About three weeks ago, I took my son to music class at our local independent music store. As I walked in, I ran into my good friend, Colleen, her husband, and her 8 month old daughter, Scarlett. Colleen and I have been friends since we were about 19 years old, and we spent a lot of time together during those younger years. After I had my daughter, however, my life changed, and I slowly slipped away from all the people I used to hang out with. This never changed how much I loved and respected her, and I have always been happy that she married a local boy and stuck around town.
We have seen each other often around town, chatting for a little while, and then promising to keep in touch. But then, life just continues and with both of us having families and jobs, it’s been difficult to reconnect as often as we could.
Which is why, when I ran into Colleen at the music class, I was ecstatic to see my old friend again. We greeted each other and hugged. I asked how she had been doing.
“Things have been hard,” she said. “I just got diagnosed with eye cancer.” She started to cry.
Shock doesn’t convey how I felt. Colleen is a year younger than me, 33. She is a yoga teacher and a massage therapist. She is super-healthy. She is one of the kindest, most positive souls I have ever met. She is gorgeous. And most importantly, she is the mother to an 8 month old baby girl.
I cried. I didn’t know what to really say. She said she was leaving for UCLA the next day so her and her family were just trying to have a normal day, hence why they were at the music class.
I pulled it together. We sang and danced with the kids and noted how different our lives were now–the singing and dancing had changed since we were 21.
When I left, we hugged and she told me to tell everyone I knew, to spread the word so that our friends’ thoughts and prayers could be directed her way. If we prayed hard enough, the universe had to answer.
So that’s what I did. I went home, called some people, told them the news. We all prayed and sent positive energy Colleen’s way. She had surgery on her eye, and though she is not cancer free yet, and they are still awaiting the pathology reports to decide the next course of action, things are looking much better. She is healing.
So today, my kids and I met up with her for brunch. She apologized for how emotional she was when she told me she had cancer. To me that was one of the most beautiful moments of my life. While the news was devastating, it was a moment of raw, unfiltered emotion, something we seem to lack in this country. It made the moment real. It made the scenario real. It made Colleen real. And look how beautiful she is:
Today, I am thankful for my beautiful, healing friend, Colleen.

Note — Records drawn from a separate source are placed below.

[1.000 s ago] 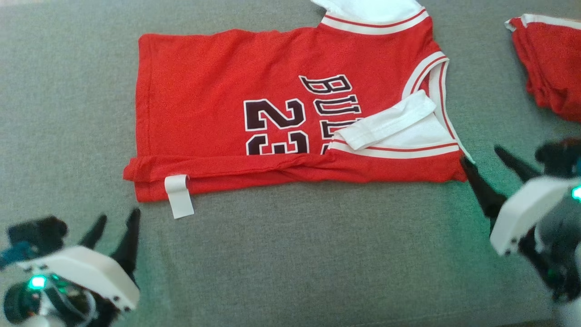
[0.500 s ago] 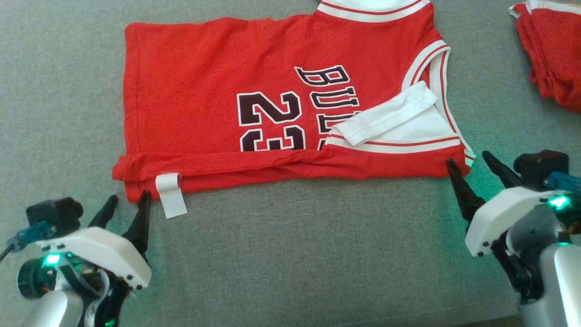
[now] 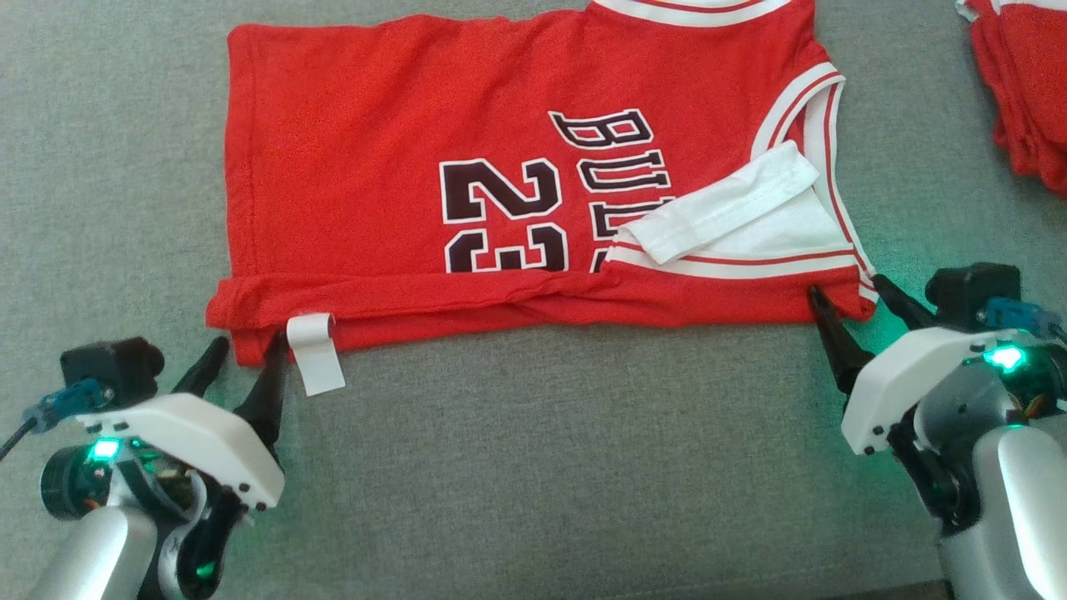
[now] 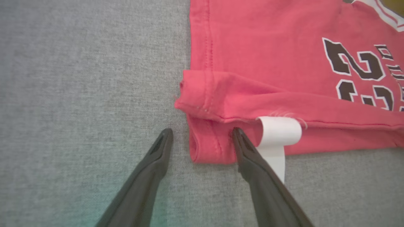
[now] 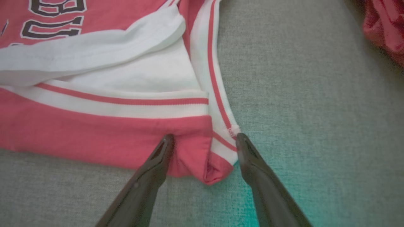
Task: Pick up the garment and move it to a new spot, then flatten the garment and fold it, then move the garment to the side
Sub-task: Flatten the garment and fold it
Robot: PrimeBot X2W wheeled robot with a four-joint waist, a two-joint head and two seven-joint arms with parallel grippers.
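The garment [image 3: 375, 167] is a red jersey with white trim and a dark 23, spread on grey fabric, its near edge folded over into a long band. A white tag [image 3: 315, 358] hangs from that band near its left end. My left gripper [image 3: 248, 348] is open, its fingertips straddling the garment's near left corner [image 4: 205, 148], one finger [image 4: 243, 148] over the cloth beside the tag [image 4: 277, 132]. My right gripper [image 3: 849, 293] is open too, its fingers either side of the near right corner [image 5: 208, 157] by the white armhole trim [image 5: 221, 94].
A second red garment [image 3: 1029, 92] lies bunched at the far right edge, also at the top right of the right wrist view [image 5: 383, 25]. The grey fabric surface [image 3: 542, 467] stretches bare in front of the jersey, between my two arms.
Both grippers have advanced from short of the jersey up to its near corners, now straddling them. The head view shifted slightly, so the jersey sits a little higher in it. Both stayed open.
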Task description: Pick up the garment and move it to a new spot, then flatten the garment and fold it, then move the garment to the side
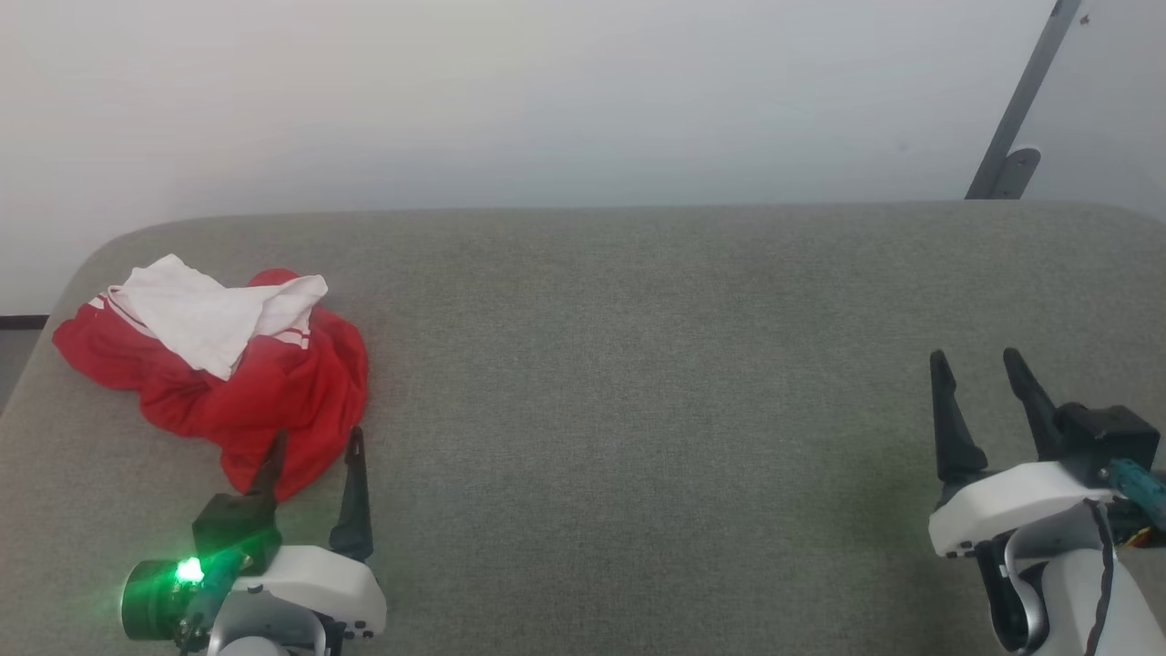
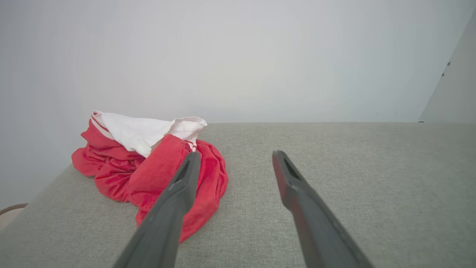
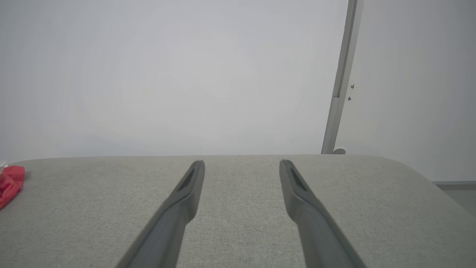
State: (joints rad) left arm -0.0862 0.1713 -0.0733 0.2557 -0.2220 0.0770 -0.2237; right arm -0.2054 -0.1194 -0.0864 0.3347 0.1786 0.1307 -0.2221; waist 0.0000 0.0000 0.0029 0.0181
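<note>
Left gripper [image 1: 316, 435] sits low at my near left, fingers apart, nothing between them. Green light [image 1: 189, 571] lit on its wrist. One of its fingers crosses the near edge of the garment [image 1: 255, 392]; I cannot tell whether it touches. Garment lies crumpled in a heap at the far left of the grey surface [image 1: 638, 364], close to the left edge. Red cloth below, white sleeve folded over the top, striped trim showing. Right gripper [image 1: 974, 355] at my near right, fingers apart and empty, well apart from the garment. White wall [image 1: 547, 91] behind. Grey post [image 1: 1020, 100] leans at far right.
</note>
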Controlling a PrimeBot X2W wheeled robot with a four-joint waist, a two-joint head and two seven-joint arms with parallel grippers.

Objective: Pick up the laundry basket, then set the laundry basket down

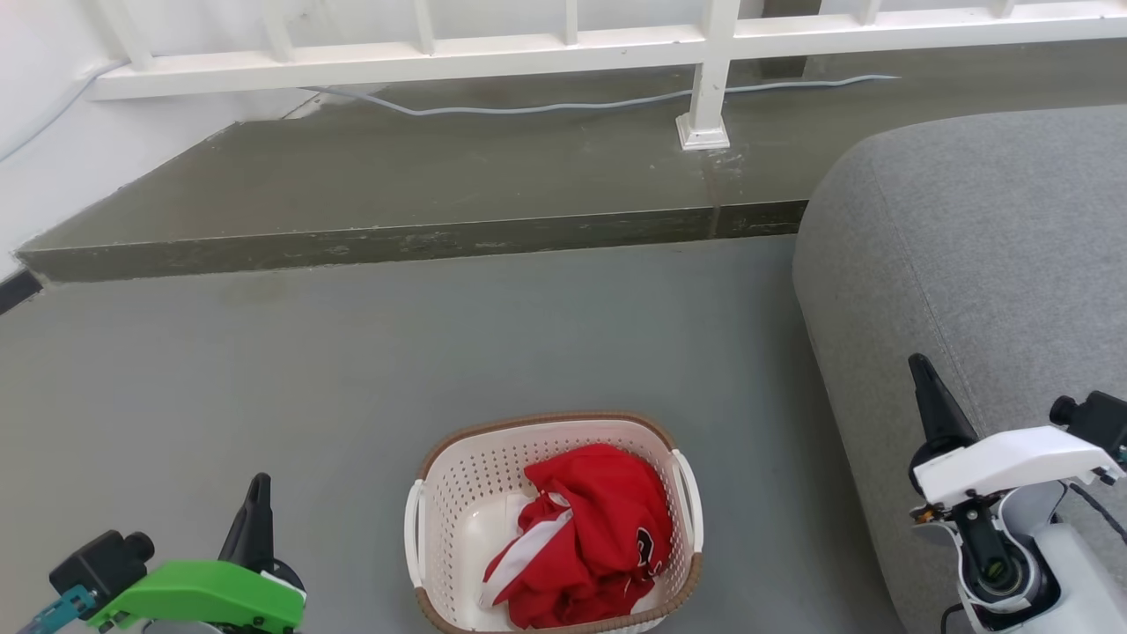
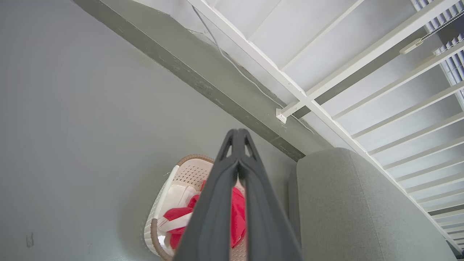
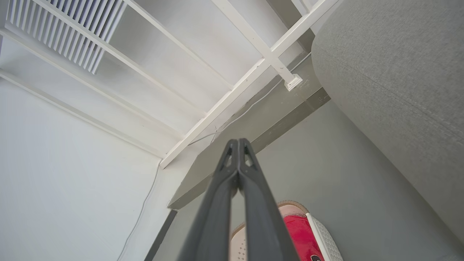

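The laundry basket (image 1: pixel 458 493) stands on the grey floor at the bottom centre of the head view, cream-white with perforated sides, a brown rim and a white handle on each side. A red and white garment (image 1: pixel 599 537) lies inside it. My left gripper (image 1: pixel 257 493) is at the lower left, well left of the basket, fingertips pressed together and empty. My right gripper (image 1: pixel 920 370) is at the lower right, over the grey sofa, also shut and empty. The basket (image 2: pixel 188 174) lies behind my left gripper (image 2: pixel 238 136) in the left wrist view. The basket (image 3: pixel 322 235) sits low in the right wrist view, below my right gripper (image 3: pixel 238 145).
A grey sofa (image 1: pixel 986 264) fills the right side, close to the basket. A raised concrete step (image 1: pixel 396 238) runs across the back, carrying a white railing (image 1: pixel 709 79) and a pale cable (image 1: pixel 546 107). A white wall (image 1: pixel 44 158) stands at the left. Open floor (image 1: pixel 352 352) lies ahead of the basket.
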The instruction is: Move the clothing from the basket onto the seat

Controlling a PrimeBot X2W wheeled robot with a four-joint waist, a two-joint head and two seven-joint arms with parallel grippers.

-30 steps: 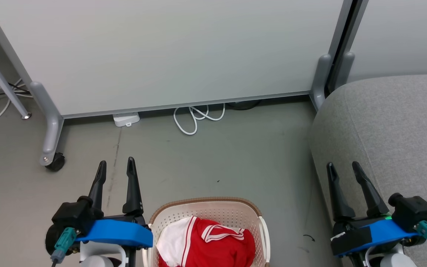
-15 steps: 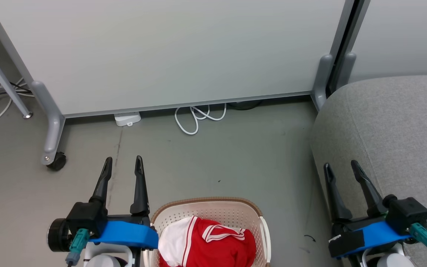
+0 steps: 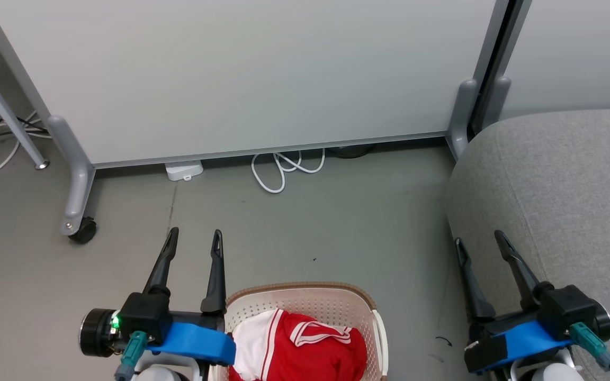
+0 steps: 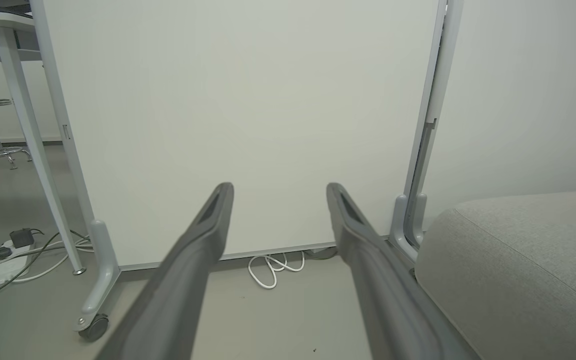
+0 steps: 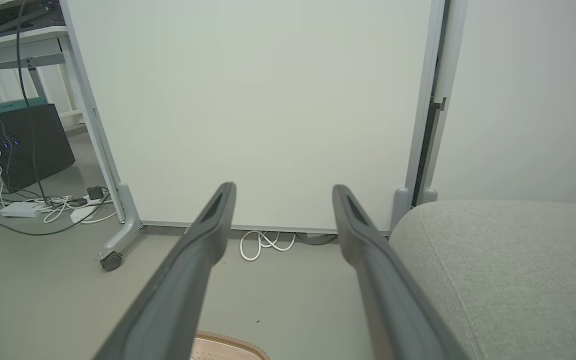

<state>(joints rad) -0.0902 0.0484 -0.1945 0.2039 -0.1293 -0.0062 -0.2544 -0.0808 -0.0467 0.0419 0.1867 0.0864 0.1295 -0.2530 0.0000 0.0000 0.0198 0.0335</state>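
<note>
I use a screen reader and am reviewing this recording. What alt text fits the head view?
Red and white clothing lies in a cream basket on the grey floor, between the robot's open left gripper and open right gripper. A light grey seat stands at right, a pale partition panel behind.

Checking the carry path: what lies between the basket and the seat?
In the head view, bare grey floor between the basket and the seat, apart from one small dark curl.
</note>
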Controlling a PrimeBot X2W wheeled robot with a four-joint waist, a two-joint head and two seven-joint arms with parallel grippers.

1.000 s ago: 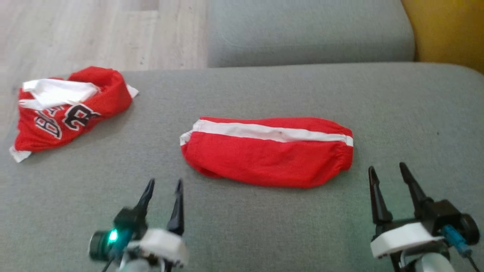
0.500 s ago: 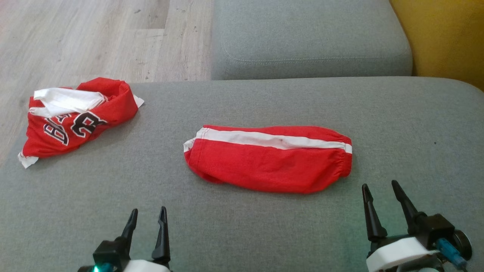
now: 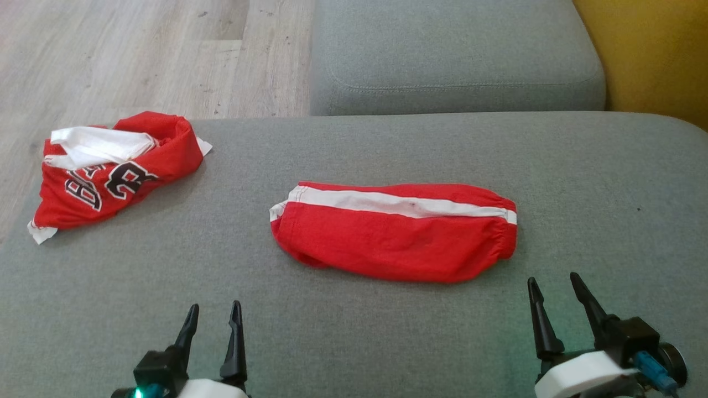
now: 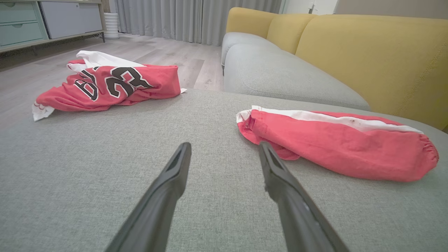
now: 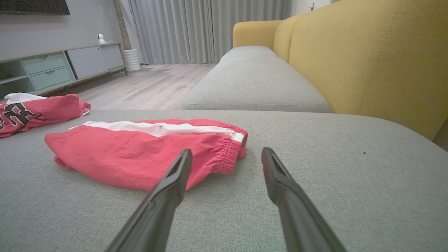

With us at brunch was another old friend, Jenn. Jenn, Colleen, and I have all known each other since we were teenagers, but Jenn and Colleen are “besties” and have a bond as close as sisters. When Colleen was diagnosed, Jenn came down from her home in San Francisco to help. Jenn, besides being one of the most fun and giving people I have ever met, has spent the past 2 1/2 weeks living with Colleen and her family, cooking, helping with baby Scarlett, and caring for her best friend. If we could all have a friend like Jenn, we would never need anything else–of that, I am convinced.
Today I am thankful for Jenn. Look how beautiful she is:
We knew our brunch was over when my son started throwing food and utensils across the table. As he chucked something (a fork? a crayon? who knows…it went by way too fast), toward the table next to us, I turned around to apologize. There sat an elderly–though still vivacious–couple. The woman nodded in understanding.
“Oh, you probably have kids yourself and understand,” I said.
“We’ve had seven,” the man replied.
“Seven??? How long have you been married?” I asked.
“67 years,” he replied.
67 years! 67 years! And here they were, sipping champagne, and actually enjoying each other. We chatted for a bit, and then we left.
I drove home pondering this. I still can’t get over the fact that they’ve been married for 67 years. I can’t imagine loving and living with someone for that long. But to know it exists, to know it can happen, to know that some stick it out, is to know that love–in all its various forms–is possible.
Today, I am thankful for this loving couple:
I had a lot to be thankful for today.